## Work order
Exactly the lines below starting at the line with "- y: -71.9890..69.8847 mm" and ending at the line with "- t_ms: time" are wanted, with both ends included. Leave out the pictures and add no other lines.
(Beginning of Available data)
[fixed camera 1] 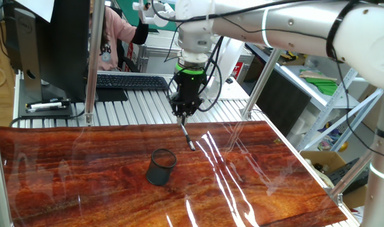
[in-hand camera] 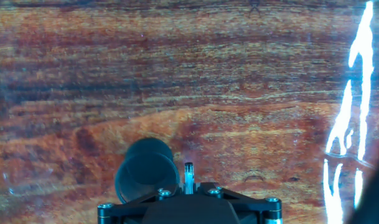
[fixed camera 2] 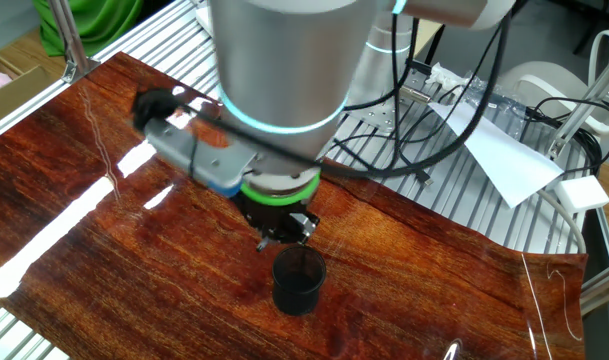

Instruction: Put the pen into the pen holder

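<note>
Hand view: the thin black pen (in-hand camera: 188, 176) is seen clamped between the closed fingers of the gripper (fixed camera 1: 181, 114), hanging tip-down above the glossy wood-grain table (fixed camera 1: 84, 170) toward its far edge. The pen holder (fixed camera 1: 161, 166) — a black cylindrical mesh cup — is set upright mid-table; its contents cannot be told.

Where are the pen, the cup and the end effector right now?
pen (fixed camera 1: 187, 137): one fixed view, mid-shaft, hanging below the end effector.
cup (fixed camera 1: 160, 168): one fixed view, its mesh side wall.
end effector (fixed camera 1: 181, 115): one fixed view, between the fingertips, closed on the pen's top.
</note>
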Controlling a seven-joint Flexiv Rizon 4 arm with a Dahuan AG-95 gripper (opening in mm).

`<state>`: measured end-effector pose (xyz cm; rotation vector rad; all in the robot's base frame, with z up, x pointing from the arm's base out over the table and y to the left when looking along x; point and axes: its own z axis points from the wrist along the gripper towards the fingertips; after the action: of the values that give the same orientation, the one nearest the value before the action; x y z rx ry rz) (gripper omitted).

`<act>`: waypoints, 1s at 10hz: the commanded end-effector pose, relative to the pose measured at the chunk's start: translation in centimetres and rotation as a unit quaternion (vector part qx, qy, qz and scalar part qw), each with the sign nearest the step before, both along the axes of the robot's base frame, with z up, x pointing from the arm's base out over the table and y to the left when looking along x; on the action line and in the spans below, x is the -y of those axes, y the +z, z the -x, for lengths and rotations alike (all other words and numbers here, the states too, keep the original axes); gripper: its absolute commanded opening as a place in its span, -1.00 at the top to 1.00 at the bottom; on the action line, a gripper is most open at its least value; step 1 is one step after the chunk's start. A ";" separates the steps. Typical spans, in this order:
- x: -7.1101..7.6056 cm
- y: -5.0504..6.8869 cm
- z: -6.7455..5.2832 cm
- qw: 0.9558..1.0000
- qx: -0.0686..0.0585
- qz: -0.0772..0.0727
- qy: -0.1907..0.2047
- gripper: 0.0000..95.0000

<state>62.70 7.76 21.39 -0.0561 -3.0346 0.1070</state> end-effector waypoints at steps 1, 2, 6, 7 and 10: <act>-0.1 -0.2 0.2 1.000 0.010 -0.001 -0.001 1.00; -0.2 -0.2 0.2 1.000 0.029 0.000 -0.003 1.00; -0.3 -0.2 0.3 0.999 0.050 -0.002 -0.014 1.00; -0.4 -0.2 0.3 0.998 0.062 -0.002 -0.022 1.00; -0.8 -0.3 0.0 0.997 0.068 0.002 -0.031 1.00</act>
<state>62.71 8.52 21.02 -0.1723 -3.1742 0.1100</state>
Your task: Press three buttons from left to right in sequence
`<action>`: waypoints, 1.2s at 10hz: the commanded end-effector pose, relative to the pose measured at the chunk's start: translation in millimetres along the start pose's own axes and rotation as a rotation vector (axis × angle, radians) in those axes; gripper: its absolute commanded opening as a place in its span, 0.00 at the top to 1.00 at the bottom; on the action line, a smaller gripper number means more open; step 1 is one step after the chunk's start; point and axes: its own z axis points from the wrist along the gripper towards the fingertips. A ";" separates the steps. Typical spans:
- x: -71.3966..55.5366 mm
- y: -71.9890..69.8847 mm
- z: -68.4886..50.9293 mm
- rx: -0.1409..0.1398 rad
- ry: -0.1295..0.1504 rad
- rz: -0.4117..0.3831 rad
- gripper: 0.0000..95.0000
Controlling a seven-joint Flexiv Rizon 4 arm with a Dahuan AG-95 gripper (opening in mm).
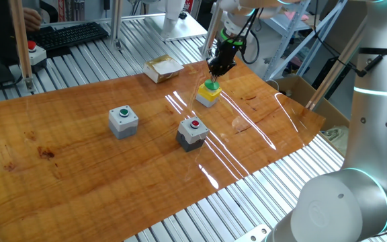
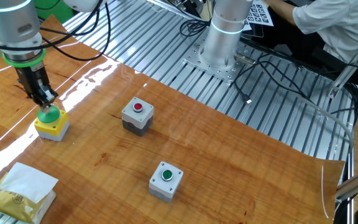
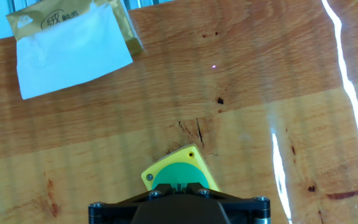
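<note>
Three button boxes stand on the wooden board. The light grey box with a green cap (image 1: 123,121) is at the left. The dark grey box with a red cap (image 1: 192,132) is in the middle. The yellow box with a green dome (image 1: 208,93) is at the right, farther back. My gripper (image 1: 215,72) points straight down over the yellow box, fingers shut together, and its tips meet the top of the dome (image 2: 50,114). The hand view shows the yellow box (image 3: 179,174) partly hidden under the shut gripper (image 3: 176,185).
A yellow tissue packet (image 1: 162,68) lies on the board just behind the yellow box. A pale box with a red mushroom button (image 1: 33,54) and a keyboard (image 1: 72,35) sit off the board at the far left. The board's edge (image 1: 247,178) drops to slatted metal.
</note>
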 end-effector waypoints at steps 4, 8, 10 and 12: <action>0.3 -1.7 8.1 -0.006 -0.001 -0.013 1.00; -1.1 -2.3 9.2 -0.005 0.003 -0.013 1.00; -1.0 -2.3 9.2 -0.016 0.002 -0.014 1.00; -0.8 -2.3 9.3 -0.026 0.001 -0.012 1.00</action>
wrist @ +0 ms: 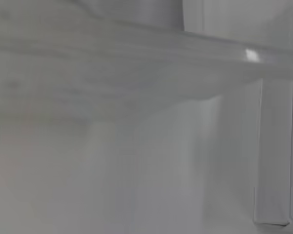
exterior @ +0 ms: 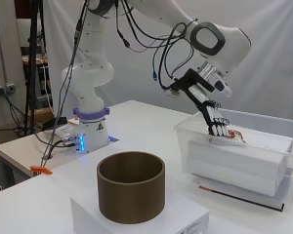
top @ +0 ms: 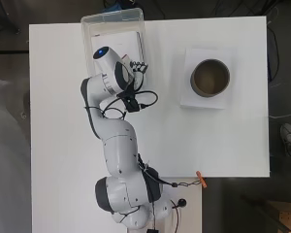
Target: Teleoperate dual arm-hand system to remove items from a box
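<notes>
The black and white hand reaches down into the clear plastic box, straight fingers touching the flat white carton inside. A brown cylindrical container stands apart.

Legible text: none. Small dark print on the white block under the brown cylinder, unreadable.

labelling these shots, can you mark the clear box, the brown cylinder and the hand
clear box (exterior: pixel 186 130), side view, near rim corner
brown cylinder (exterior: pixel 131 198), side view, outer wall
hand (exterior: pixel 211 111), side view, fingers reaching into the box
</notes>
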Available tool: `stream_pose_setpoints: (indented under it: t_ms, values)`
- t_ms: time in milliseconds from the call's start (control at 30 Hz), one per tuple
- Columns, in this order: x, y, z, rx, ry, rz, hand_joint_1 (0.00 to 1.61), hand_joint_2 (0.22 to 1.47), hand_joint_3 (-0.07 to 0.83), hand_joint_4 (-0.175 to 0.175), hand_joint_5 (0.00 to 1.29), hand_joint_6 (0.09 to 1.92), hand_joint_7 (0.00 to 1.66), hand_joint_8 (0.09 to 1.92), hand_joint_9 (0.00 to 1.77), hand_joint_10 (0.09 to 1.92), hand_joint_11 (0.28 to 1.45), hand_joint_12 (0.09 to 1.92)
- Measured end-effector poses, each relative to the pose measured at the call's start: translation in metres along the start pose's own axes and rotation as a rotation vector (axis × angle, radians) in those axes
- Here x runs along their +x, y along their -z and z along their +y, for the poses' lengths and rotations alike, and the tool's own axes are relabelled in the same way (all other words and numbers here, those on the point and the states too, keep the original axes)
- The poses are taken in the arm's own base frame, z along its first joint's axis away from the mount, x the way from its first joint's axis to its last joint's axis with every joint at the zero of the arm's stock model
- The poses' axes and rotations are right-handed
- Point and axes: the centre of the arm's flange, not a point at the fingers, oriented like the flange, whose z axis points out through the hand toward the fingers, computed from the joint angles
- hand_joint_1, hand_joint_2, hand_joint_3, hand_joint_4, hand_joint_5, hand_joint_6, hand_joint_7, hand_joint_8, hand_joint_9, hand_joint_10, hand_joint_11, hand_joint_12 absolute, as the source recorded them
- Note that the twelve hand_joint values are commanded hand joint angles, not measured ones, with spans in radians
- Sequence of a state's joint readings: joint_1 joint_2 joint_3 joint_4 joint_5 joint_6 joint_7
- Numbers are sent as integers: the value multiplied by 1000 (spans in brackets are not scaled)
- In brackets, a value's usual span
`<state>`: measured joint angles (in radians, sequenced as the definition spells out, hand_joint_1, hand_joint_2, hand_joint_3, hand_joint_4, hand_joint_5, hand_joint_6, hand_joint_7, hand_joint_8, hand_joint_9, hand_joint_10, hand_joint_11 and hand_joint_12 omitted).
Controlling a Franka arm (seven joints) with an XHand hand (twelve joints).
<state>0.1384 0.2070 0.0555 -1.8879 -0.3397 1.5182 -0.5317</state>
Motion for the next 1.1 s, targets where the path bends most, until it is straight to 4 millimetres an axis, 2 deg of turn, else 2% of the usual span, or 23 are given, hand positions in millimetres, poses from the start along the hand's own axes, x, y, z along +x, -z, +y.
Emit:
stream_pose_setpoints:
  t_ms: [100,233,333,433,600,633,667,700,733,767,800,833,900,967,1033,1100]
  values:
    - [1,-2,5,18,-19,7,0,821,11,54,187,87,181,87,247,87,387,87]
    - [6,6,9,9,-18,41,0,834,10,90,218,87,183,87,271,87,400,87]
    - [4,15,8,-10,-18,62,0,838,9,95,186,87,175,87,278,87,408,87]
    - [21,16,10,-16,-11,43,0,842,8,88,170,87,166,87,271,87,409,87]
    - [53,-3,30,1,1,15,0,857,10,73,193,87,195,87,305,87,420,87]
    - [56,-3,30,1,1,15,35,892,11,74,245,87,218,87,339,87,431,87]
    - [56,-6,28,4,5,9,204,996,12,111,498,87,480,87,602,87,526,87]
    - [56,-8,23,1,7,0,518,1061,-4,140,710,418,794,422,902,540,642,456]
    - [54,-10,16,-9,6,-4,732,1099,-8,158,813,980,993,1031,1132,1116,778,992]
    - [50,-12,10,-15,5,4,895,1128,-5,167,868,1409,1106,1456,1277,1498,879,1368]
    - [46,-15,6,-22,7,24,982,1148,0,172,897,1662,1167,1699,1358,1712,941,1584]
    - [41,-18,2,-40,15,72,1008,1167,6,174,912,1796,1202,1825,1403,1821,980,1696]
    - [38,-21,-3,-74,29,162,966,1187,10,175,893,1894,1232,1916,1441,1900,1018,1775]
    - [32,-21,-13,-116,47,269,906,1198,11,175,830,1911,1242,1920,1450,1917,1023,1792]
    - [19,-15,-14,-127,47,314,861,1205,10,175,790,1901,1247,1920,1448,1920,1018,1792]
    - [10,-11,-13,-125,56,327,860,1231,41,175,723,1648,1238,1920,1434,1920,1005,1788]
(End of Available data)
## Finished task
- y: -71.9890..69.8847 mm
- z: -68.4886..50.9293 mm
- rx: -0.1409..0.1398 rad
- ry: -0.1295..0.1504 rad
- rz: -0.4117..0.3831 rad
- gripper: 0.0000..95.0000
Controlling a seven-joint Flexiv Rizon 4 arm with a Dahuan AG-95 gripper (opening in mm).
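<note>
Three button boxes stand on the wooden board. The light grey box with a green cap (image 1: 123,121) is at the left. The dark grey box with a red cap (image 1: 192,132) is in the middle. The yellow box with a green dome (image 1: 208,93) is at the right, farther back. My gripper (image 1: 215,72) points straight down over the yellow box, fingers shut together, and its tips meet the top of the dome (image 2: 50,114). The hand view shows the yellow box (image 3: 179,174) partly hidden under the shut gripper (image 3: 176,185).
A yellow tissue packet (image 1: 162,68) lies on the board just behind the yellow box. A pale box with a red mushroom button (image 1: 33,54) and a keyboard (image 1: 72,35) sit off the board at the far left. The board's edge (image 1: 247,178) drops to slatted metal.
</note>
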 end-effector waypoints at steps 4, 8, 10 and 12: <action>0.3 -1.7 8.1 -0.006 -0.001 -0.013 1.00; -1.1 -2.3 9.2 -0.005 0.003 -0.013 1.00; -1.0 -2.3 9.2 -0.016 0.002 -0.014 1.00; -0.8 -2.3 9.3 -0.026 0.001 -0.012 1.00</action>
wrist @ +0 ms: 
exterior @ +0 ms: 
top @ +0 ms: 
Target: Teleoperate dual arm-hand system to remove items from a box
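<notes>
The black and white hand reaches down into the clear plastic box, straight fingers touching the flat white carton inside. A brown cylindrical container stands apart.

Legible text: none. Small dark print on the white block under the brown cylinder, unreadable.

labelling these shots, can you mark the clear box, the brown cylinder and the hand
clear box (exterior: pixel 186 130), side view, near rim corner
brown cylinder (exterior: pixel 131 198), side view, outer wall
hand (exterior: pixel 211 111), side view, fingers reaching into the box
</notes>
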Available tool: `stream_pose_setpoints: (indented under it: t_ms, values)`
- t_ms: time in milliseconds from the call's start (control at 30 Hz), one per tuple

No more work is needed on this exercise.